Rolla High School students are getting a taste of the real world as some venture into business and industry by shadowing professionals in careers that interest them.

“It (the job shadow program) has been going on for years in different capacities,” Stephanie Grisham said.


Rolla High School students are getting a taste of the real world as some venture into business and industry by shadowing professionals in careers that interest them.
“It (the job shadow program) has been going on for years in different capacities,” Stephanie Grisham said.
Grisham, a math teacher at RHS, is in her second year as the director of the A+ program, which coordinates the job shadow program.
Students pick different career areas they would like to investigate. A person in that career is found and the students follow them for a day.
Whether or not students want to go into that career by the end of the day varies, but reaction to the day is usually the same.
“This may not be what I want to go into, but the experience was good,” Grisham said of a typical student response.
Positive feedback is not limited to the students though. The people who are being shadowed find the experience rewarding as well, according to Grisham.
In the selection process of who is shadowed, students are allowed to pick who they can shadow.
“Sometimes they have someone in mind,” Grisham said of the students. However, when a student does not have someone in mind, it requires a little more effort.
“If they don’t have anyone in mind, we seek people out in the community,” Grisham said.
Students are required to ask questions about the career, so they have more insight into the job.

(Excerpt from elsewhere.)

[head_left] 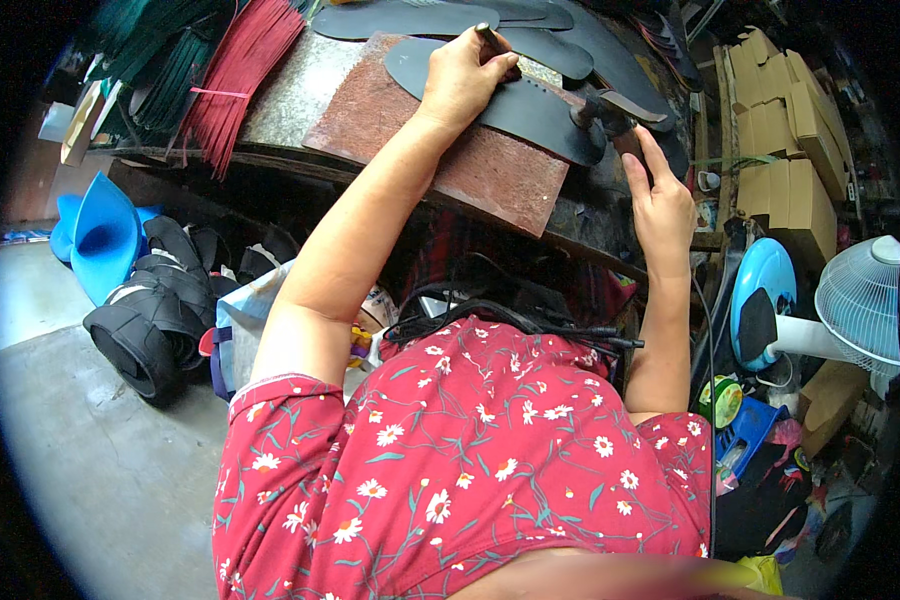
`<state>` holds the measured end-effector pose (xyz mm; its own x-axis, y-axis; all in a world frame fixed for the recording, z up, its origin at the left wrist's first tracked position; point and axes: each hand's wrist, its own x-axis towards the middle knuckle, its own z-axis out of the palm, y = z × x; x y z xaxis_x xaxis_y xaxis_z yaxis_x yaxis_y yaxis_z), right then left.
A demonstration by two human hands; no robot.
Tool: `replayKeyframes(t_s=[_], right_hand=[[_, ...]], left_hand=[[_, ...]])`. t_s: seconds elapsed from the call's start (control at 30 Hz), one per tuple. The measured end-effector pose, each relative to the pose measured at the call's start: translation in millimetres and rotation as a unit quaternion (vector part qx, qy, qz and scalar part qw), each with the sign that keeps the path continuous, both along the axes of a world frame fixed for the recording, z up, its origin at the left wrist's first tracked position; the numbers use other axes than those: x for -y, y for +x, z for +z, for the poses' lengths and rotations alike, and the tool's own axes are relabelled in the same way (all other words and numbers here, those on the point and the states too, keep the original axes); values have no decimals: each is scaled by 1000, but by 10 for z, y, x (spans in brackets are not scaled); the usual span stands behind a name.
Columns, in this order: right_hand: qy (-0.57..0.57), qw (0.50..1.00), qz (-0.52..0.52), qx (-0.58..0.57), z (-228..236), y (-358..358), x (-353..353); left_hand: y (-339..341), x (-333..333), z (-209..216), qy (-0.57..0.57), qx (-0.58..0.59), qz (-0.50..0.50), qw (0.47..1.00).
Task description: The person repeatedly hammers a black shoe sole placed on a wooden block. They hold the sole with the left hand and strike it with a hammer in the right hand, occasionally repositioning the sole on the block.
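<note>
A black shoe sole (550,125) lies flat on a reddish-brown board (500,185) at the bench's front edge. A row of small dark marks or holes runs along part of the sole. My left hand (458,82) is closed around a dark-handled punch-like tool (486,36) over the middle of the sole; its tip is hidden by my fingers. In my right hand (662,205) is a claw hammer (604,112), gripped by its dark handle. The hammer's head is over the sole's right end, apart from the tool in my left hand.
More black soles (410,20) lie behind the board. Bundled red strips (238,85) and dark green strips (160,75) hang at the bench's left. Cardboard boxes (785,130) stack at right, above a fan (860,300). Black rolled pieces (155,320) and blue foam sheets (108,240) sit lower left.
</note>
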<state>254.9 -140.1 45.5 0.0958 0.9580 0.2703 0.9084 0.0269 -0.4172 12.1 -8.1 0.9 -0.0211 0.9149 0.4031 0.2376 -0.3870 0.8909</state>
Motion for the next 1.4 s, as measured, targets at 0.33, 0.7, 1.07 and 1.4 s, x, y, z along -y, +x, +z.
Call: replayKeyframes(t_s=[0.33, 0.7, 1.07, 1.4], right_hand=[[-2, 1000, 4, 22, -23, 30, -29], [-8, 1000, 0, 11, -18, 32, -20], [206, 935, 77, -278, 486, 62, 132], [63, 993, 15, -100, 93, 23, 1]], left_hand=[[134, -4, 8, -11, -19, -56, 998], [200, 38, 32, -30, -4, -81, 996], [245, 99, 75, 104, -183, -42, 977], [401, 186, 88, 151, -211, 19, 966]])
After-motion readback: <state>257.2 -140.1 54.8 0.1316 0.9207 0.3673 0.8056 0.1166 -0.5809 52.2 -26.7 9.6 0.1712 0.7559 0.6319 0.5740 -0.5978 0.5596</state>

Student questions can include a variety of professional topics.
What opportunities are there to advance? What are the most difficult parts of the job? What kind of educational background is necessary?
Yet it is not enough for students to learn about the job itself, they are required to ask personal questions of the person being shadowed, she said.
Why did they pick that career? What do they enjoy about it? What is challenging for them? These are a few of the questions a student shadowing at the Rolla Daily News asked reporters during a recent endeavor.
After the students have completed the day of shadowing and asked all the questions required, students have to write an essay, detailing what they have learned.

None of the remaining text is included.